This paper is published in Volume-7, Issue-3, 2021
Area
Artificial Intelligence and Machine Learning.
Author
Rahul P. Shinde, Sourav Chidanand, Dileep Kumar T., Rajveer Singh, Shweta Singh
Org/Univ
Presidency University, Bangalore, Karnataka, India
Keywords
Traffic Sign Classification, Traffic Sign Recognition and Classification, Traffic Sign Classification Using CNN, Road Sign Classification, Traffic Road Sign Detection
Citations
IEEE
Rahul P. Shinde, Sourav Chidanand, Dileep Kumar T., Rajveer Singh, Shweta Singh. Traffic sign recognition and classification using CNN, International Journal of Advance Research, Ideas and Innovations in Technology, www.IJARIIT.com.
APA
Rahul P. Shinde, Sourav Chidanand, Dileep Kumar T., Rajveer Singh, Shweta Singh (2021). Traffic sign recognition and classification using CNN. International Journal of Advance Research, Ideas and Innovations in Technology, 7(3) www.IJARIIT.com.
MLA
Rahul P. Shinde, Sourav Chidanand, Dileep Kumar T., Rajveer Singh, Shweta Singh. "Traffic sign recognition and classification using CNN." International Journal of Advance Research, Ideas and Innovations in Technology 7.3 (2021). www.IJARIIT.com.

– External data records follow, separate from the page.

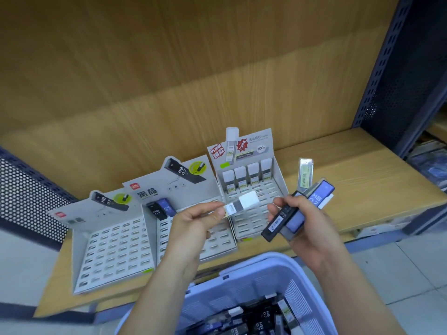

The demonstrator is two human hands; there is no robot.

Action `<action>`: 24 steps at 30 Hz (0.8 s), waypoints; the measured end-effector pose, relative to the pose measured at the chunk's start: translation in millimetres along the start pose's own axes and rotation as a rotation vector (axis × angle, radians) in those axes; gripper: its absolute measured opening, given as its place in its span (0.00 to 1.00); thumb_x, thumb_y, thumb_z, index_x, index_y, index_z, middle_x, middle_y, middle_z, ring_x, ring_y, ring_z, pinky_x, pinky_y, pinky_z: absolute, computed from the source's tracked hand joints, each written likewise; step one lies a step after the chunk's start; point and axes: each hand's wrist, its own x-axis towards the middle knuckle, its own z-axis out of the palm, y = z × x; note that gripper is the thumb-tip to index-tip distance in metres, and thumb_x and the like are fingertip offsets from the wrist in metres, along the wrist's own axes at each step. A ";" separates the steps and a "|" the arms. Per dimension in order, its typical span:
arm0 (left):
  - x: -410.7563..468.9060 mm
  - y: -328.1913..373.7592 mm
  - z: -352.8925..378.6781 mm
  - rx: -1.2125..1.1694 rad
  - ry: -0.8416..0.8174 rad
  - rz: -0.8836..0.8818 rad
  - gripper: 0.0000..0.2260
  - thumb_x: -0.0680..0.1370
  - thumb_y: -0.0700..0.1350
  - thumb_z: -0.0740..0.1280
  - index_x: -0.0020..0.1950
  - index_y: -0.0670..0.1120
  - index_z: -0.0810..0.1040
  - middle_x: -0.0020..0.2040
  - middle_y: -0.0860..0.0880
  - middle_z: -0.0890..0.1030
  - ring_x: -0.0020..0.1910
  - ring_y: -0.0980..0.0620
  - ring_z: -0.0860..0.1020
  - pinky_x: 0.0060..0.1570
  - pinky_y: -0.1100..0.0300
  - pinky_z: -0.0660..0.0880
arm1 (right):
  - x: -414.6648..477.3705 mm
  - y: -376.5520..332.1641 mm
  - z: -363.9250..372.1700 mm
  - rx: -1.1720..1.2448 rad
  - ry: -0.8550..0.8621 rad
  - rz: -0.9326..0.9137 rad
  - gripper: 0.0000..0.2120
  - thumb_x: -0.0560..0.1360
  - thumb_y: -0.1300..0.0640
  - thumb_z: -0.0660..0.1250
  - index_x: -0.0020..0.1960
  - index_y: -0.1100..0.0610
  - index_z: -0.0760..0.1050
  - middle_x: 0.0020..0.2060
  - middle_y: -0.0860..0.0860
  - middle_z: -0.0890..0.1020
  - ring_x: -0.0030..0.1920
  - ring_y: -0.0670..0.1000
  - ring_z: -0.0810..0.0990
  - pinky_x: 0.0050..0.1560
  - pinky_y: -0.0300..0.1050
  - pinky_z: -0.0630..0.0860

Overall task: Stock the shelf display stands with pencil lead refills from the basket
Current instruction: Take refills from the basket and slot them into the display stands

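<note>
- the left hand [196,221] is raised over the stands, thumb and fingertips pinching the lower end of a white-capped refill case [244,203]. the cap points far and right, apparently so it can go into a slot bottom first.
- the right hand [312,228] is clamped around a bundle of refill cases [294,218], black and blue ones fanned out, with a pale one sticking up at the far side. it seems to serve as a handy reserve for the left hand to draw from.
- the two hands are apart, just above the near edge of the wooden shelf [362,189].
- the right display stand [254,221] has a row of four white-capped cases [254,176] upright along its far edge. the held case matches them, so i judge it belongs in the next free row there.
- the middle display stand [169,187] holds only a black and blue pair [160,210] in its far left corner.
- the left display stand [113,247] shows only bare slots.
- the lavender basket [261,259] sits near and below the hands, with many more refills [256,320] heaped inside, so most of the stocking remains.
</note>
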 end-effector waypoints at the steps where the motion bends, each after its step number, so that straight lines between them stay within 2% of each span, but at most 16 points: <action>1: -3.4 -1.6 1.1 -0.078 0.015 -0.023 0.05 0.71 0.39 0.73 0.41 0.49 0.86 0.40 0.52 0.84 0.35 0.59 0.76 0.36 0.61 0.67 | -2.3 3.8 4.7 -0.011 -0.017 0.002 0.03 0.77 0.64 0.65 0.45 0.63 0.76 0.39 0.57 0.84 0.39 0.52 0.84 0.39 0.47 0.83; 4: -12.6 -5.9 11.0 -0.218 0.018 -0.069 0.05 0.72 0.39 0.72 0.43 0.48 0.86 0.39 0.52 0.83 0.34 0.56 0.70 0.36 0.62 0.64 | -9.4 18.8 20.2 -0.052 -0.073 0.011 0.02 0.75 0.65 0.68 0.48 0.61 0.78 0.41 0.56 0.84 0.38 0.49 0.83 0.36 0.43 0.81; 8: -21.8 -9.0 17.0 -0.077 -0.039 -0.006 0.06 0.72 0.38 0.72 0.45 0.48 0.84 0.38 0.49 0.82 0.33 0.57 0.75 0.33 0.66 0.70 | -13.3 28.2 29.9 -0.113 -0.086 -0.036 0.04 0.76 0.65 0.68 0.49 0.58 0.79 0.40 0.55 0.84 0.38 0.52 0.83 0.40 0.47 0.80; 10: -23.5 -7.2 14.2 0.017 -0.125 0.045 0.08 0.73 0.39 0.71 0.49 0.50 0.83 0.39 0.47 0.80 0.34 0.57 0.77 0.35 0.67 0.73 | -12.4 27.7 29.2 -0.156 -0.085 -0.046 0.05 0.76 0.65 0.68 0.51 0.58 0.79 0.43 0.56 0.85 0.41 0.54 0.84 0.43 0.50 0.80; 12: -22.3 -3.3 9.1 -0.014 -0.246 0.083 0.11 0.75 0.41 0.69 0.55 0.54 0.82 0.44 0.46 0.81 0.40 0.55 0.78 0.42 0.61 0.75 | -13.3 26.2 27.9 -0.157 -0.127 -0.025 0.06 0.75 0.65 0.68 0.50 0.58 0.79 0.44 0.57 0.86 0.42 0.54 0.85 0.44 0.51 0.80; 14: -16.5 2.2 3.3 -0.056 -0.327 0.127 0.16 0.77 0.38 0.66 0.59 0.55 0.80 0.51 0.49 0.81 0.42 0.55 0.77 0.43 0.60 0.75 | -15.4 25.5 27.4 -0.136 -0.175 0.044 0.06 0.72 0.64 0.70 0.49 0.58 0.80 0.44 0.57 0.86 0.41 0.55 0.84 0.44 0.51 0.80; 16: -9.5 8.6 -0.8 -0.002 -0.417 0.179 0.17 0.76 0.36 0.66 0.60 0.54 0.80 0.51 0.49 0.81 0.40 0.57 0.76 0.41 0.62 0.74 | -18.0 26.1 27.3 -0.130 -0.224 0.127 0.09 0.67 0.62 0.71 0.48 0.59 0.81 0.40 0.58 0.85 0.37 0.55 0.83 0.39 0.49 0.80; 18: -3.0 14.5 -3.7 0.034 -0.482 0.206 0.15 0.72 0.37 0.69 0.58 0.49 0.81 0.50 0.44 0.82 0.41 0.54 0.77 0.42 0.61 0.74 | -19.3 27.9 26.9 -0.101 -0.273 0.191 0.09 0.66 0.62 0.71 0.46 0.62 0.81 0.35 0.58 0.82 0.32 0.53 0.81 0.33 0.46 0.80; 20: 2.4 18.6 -7.0 0.047 -0.466 0.228 0.12 0.69 0.37 0.71 0.52 0.41 0.82 0.47 0.40 0.83 0.43 0.50 0.79 0.45 0.59 0.77 | -19.2 29.2 26.6 -0.106 -0.297 0.214 0.10 0.67 0.61 0.71 0.46 0.64 0.82 0.35 0.59 0.82 0.31 0.52 0.80 0.33 0.45 0.80; 21: 4.6 20.4 -8.5 0.062 -0.431 0.237 0.09 0.69 0.35 0.71 0.49 0.39 0.82 0.44 0.40 0.83 0.41 0.51 0.80 0.43 0.61 0.77 | -18.4 29.1 26.2 -0.125 -0.295 0.207 0.12 0.67 0.60 0.71 0.48 0.65 0.82 0.37 0.59 0.82 0.32 0.52 0.81 0.34 0.44 0.80; 24: 11.6 27.9 -14.0 0.133 -0.258 0.262 0.04 0.71 0.36 0.72 0.44 0.42 0.84 0.34 0.44 0.82 0.32 0.53 0.76 0.35 0.64 0.74 | -15.0 27.3 21.9 -0.119 -0.251 0.171 0.14 0.71 0.56 0.69 0.55 0.61 0.81 0.47 0.60 0.85 0.40 0.53 0.83 0.39 0.44 0.80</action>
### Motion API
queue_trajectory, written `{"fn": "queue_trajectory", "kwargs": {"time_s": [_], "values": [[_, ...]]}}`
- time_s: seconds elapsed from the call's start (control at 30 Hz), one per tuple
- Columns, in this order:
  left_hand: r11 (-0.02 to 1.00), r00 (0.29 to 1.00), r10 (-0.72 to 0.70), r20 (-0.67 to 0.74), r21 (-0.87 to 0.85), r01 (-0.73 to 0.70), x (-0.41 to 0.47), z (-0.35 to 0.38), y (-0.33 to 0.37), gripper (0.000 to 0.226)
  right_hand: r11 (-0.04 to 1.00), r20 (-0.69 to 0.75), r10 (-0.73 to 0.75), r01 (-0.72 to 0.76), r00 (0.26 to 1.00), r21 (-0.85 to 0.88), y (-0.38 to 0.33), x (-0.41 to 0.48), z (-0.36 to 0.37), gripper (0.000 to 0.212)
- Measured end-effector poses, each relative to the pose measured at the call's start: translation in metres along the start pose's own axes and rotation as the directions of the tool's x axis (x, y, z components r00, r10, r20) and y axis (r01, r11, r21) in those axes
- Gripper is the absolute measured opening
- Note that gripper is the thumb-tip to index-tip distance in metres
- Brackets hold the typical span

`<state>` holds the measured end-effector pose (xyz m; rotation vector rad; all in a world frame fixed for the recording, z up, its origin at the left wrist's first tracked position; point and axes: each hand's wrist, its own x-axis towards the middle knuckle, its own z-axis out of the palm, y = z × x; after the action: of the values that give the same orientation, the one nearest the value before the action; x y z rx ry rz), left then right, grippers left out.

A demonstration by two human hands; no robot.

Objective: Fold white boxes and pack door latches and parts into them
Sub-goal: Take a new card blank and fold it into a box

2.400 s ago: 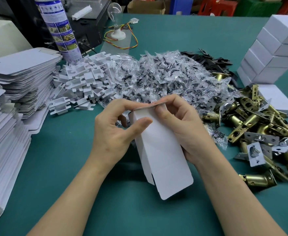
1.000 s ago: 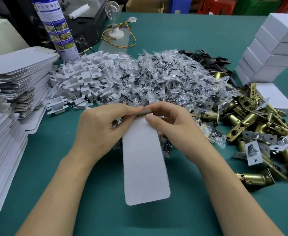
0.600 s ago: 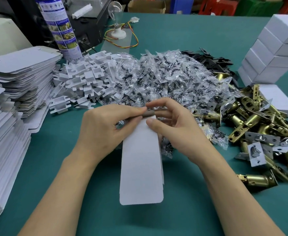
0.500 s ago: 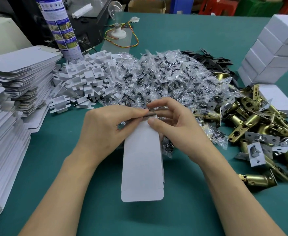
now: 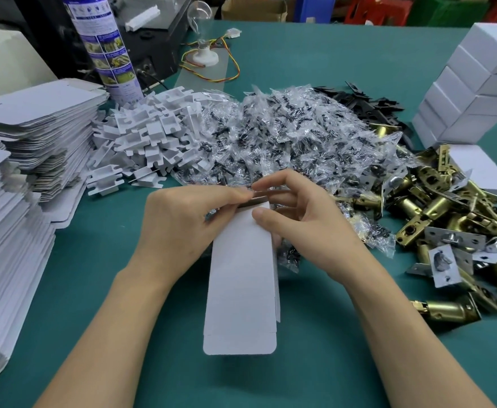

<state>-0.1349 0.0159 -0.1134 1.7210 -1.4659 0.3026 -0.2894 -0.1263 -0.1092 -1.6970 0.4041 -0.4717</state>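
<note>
A white cardboard box blank (image 5: 241,290) hangs lengthwise toward me above the green table (image 5: 94,334), its rounded flap nearest me. My left hand (image 5: 179,228) pinches its far end from the left. My right hand (image 5: 297,219) grips the same end from the right, thumb pressed on the top panel and fingers curled over the end flap. Brass door latches (image 5: 447,219) lie heaped at the right. Behind my hands sit clear bags of screws (image 5: 285,136) and white plastic inserts (image 5: 150,134).
Tall stacks of flat box blanks (image 5: 14,172) fill the left side. Folded white boxes (image 5: 476,92) are stacked at the far right, with black plates (image 5: 367,104) beside them. A spray can (image 5: 106,45) and a bulb with coloured wires (image 5: 203,51) stand at the back.
The blank has swung from a tilt to straight toward me and flattened. Both hands have kept hold of its far end, working the end flap.
</note>
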Motion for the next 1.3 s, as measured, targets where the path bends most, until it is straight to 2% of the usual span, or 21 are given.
{"fn": "queue_trajectory", "kwargs": {"time_s": [0.17,0.3,0.37,0.5,0.6,0.7,0.77,0.87,0.93,1.3], "values": [[0.999,0.999,-0.008,0.049,-0.037,0.01,0.0,0.001,0.001,0.019,1.0,-0.015,0.01,-0.01,1.0,0.005,0.001,0.001,-0.002,0.03],[0.96,0.979,-0.165,0.119,-0.207,0.187,0.001,0.003,0.005,0.016,1.0,0.0,0.011,-0.011,1.0,0.002,-0.002,0.0,-0.006,0.034],[0.885,0.943,-0.279,0.182,-0.333,0.326,0.003,0.003,0.004,0.012,1.0,0.018,-0.002,0.002,1.0,-0.022,-0.003,-0.001,-0.007,0.04],[0.659,0.836,-0.439,0.33,-0.514,0.549,0.008,-0.004,-0.001,0.011,0.999,0.075,-0.036,0.036,0.997,-0.007,-0.006,-0.002,-0.007,0.059],[0.522,0.753,-0.443,0.487,-0.543,0.658,0.008,-0.012,0.001,0.027,0.997,0.106,-0.067,0.064,0.992,0.032,-0.009,-0.004,-0.006,0.071],[0.436,0.692,-0.439,0.573,-0.538,0.722,0.009,-0.014,0.004,0.026,0.997,0.106,-0.079,0.077,0.991,0.025,-0.01,-0.004,-0.005,0.072],[0.378,0.669,-0.441,0.598,-0.553,0.743,0.01,-0.015,0.007,0.021,0.996,0.114,-0.087,0.084,0.99,0.029,-0.011,-0.005,-0.005,0.072],[0.332,0.671,-0.441,0.596,-0.586,0.739,0.011,-0.016,0.012,0.011,0.995,0.143,-0.09,0.084,0.986,0.044,-0.012,-0.006,-0.004,0.073],[0.305,0.679,-0.432,0.594,-0.612,0.73,0.011,-0.017,0.013,0.013,0.995,0.163,-0.092,0.087,0.982,0.039,-0.012,-0.006,-0.004,0.074],[0.312,0.705,-0.347,0.619,-0.632,0.709,0.01,-0.017,0.018,0.029,0.989,0.225,-0.096,0.068,0.97,0.129,-0.011,-0.007,-0.019,0.078]]}}
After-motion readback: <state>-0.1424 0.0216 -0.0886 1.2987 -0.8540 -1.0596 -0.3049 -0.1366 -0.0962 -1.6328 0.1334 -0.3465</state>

Rahul P. Shinde, Sourav Chidanand, Dileep Kumar T., Rajveer Singh, Shweta Singh. Traffic sign recognition and classification using CNN, International Journal of Advance Research, Ideas and Innovations in Technology, www.IJARIIT.com.
APA
Rahul P. Shinde, Sourav Chidanand, Dileep Kumar T., Rajveer Singh, Shweta Singh (2021). Traffic sign recognition and classification using CNN. International Journal of Advance Research, Ideas and Innovations in Technology, 7(3) www.IJARIIT.com.
MLA
Rahul P. Shinde, Sourav Chidanand, Dileep Kumar T., Rajveer Singh, Shweta Singh. "Traffic sign recognition and classification using CNN." International Journal of Advance Research, Ideas and Innovations in Technology 7.3 (2021). www.IJARIIT.com.
Abstract
We investigate the present status of traffic sign classification and recognition talking about what makes it a particular issue of visual item characterization. With noteworthy cutting-edge results, it is not difficult to fail to remember that the area stretches out past explained datasets and ignore the issues that should be looked at before we can begin preparing classifiers. We talk about such issues, give an outline of past work done, go over openly accessible datasets, and present another one. Following that, arrangement tests are directed utilizing a solitary CNN model, further than utilized beforehand and prepared with dropout and softmax. We apply it over different datasets from Germany and Belgium, their convergences and association, beating people, and other single CNN designs for traffic sign characterization.